• The problem: Give the data below again exactly as written, without its pictures.
BEGIN
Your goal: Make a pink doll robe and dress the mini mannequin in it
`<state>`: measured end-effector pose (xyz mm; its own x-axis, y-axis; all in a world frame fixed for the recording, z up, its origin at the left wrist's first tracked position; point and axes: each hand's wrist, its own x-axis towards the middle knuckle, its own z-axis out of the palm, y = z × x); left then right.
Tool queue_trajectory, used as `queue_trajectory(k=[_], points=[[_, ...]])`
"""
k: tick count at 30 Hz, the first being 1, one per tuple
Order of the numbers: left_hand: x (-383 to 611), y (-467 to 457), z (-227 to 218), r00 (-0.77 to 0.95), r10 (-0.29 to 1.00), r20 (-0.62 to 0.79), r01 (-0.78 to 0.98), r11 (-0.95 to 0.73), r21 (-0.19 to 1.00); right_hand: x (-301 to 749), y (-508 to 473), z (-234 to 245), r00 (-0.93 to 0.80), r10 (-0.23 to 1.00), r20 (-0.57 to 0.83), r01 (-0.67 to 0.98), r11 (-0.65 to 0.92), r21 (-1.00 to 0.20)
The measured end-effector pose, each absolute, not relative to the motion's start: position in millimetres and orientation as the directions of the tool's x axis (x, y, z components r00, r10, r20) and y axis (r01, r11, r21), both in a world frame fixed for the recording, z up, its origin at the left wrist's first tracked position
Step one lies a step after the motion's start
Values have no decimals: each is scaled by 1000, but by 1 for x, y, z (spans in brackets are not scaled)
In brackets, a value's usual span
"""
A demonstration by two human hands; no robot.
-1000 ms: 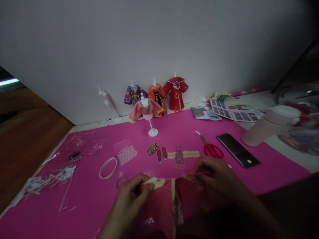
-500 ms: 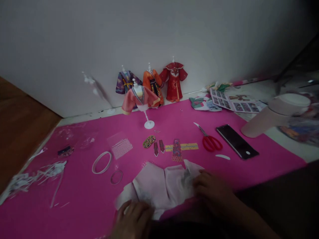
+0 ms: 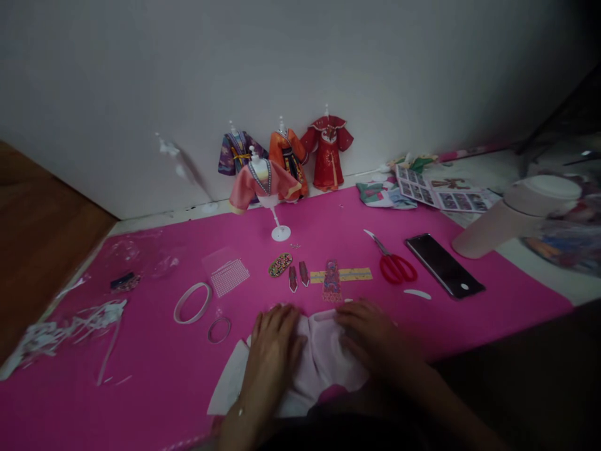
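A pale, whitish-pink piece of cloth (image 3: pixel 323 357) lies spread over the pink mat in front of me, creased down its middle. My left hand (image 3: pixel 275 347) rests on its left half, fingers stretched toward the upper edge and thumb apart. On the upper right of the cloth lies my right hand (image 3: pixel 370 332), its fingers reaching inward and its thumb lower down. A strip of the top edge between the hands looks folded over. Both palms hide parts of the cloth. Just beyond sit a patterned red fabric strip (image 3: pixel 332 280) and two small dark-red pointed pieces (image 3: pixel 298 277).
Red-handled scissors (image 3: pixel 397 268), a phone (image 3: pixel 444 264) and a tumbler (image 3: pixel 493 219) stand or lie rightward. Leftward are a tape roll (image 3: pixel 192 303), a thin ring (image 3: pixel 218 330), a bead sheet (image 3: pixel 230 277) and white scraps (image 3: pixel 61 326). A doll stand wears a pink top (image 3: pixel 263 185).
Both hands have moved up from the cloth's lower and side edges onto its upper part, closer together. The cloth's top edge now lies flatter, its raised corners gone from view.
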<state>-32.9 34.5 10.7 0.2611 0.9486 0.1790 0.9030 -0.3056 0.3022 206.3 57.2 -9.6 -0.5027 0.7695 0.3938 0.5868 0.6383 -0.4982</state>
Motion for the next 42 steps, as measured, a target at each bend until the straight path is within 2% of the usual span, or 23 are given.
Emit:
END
• Response box:
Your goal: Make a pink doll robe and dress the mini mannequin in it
`<state>`: measured end-effector pose (xyz mm; its own x-axis, y-axis; all in a world frame fixed for the recording, z up, its origin at the left wrist's first tracked position; point and axes: each hand's wrist, its own x-axis towards the middle knuckle, its own z-axis out of the palm, y = z × x); left then right.
Tool queue_trajectory, used as `queue_trajectory(k=[_], points=[[_, ...]])`
"""
k: tick count at 30 Hz, the first being 1, one per tuple
Order of the numbers: left_hand: x (-383 to 611), y (-467 to 457), z (-227 to 218), r00 (-0.77 to 0.95), r10 (-0.29 to 1.00), r20 (-0.62 to 0.79), r01 (-0.78 to 0.98), r11 (-0.95 to 0.73), r21 (-0.19 to 1.00); right_hand: x (-301 to 749), y (-508 to 473), z (-234 to 245), r00 (-0.93 to 0.80), r10 (-0.23 to 1.00), r20 (-0.57 to 0.83), r01 (-0.67 to 0.98), r11 (-0.65 to 0.92), r21 (-1.00 to 0.20)
The measured end-effector pose, each absolute, not relative to the motion's start: position in millimetres and orientation as the directions of the tool's x axis (x, y, z components r00, r10, r20) and y axis (r01, r11, r21), both in a world frame fixed for the recording, z up, its origin at the left wrist's first tracked position
Step one lies a step after the motion's start
Values have no decimals: each is scaled by 1000, but by 1 for x, y, z (spans in brackets are not scaled)
In brackets, a value's usual span
"""
A demonstration by two human hands; no robot.
-1000 ms: 
-500 ms: 
+0 ms: 
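A pale, whitish-pink piece of cloth (image 3: pixel 323 357) lies spread over the pink mat in front of me, creased down its middle. My left hand (image 3: pixel 275 347) rests on its left half, fingers stretched toward the upper edge and thumb apart. On the upper right of the cloth lies my right hand (image 3: pixel 370 332), its fingers reaching inward and its thumb lower down. A strip of the top edge between the hands looks folded over. Both palms hide parts of the cloth. Just beyond sit a patterned red fabric strip (image 3: pixel 332 280) and two small dark-red pointed pieces (image 3: pixel 298 277).
Red-handled scissors (image 3: pixel 397 268), a phone (image 3: pixel 444 264) and a tumbler (image 3: pixel 493 219) stand or lie rightward. Leftward are a tape roll (image 3: pixel 192 303), a thin ring (image 3: pixel 218 330), a bead sheet (image 3: pixel 230 277) and white scraps (image 3: pixel 61 326). A doll stand wears a pink top (image 3: pixel 263 185).
Both hands have moved up from the cloth's lower and side edges onto its upper part, closer together. The cloth's top edge now lies flatter, its raised corners gone from view.
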<state>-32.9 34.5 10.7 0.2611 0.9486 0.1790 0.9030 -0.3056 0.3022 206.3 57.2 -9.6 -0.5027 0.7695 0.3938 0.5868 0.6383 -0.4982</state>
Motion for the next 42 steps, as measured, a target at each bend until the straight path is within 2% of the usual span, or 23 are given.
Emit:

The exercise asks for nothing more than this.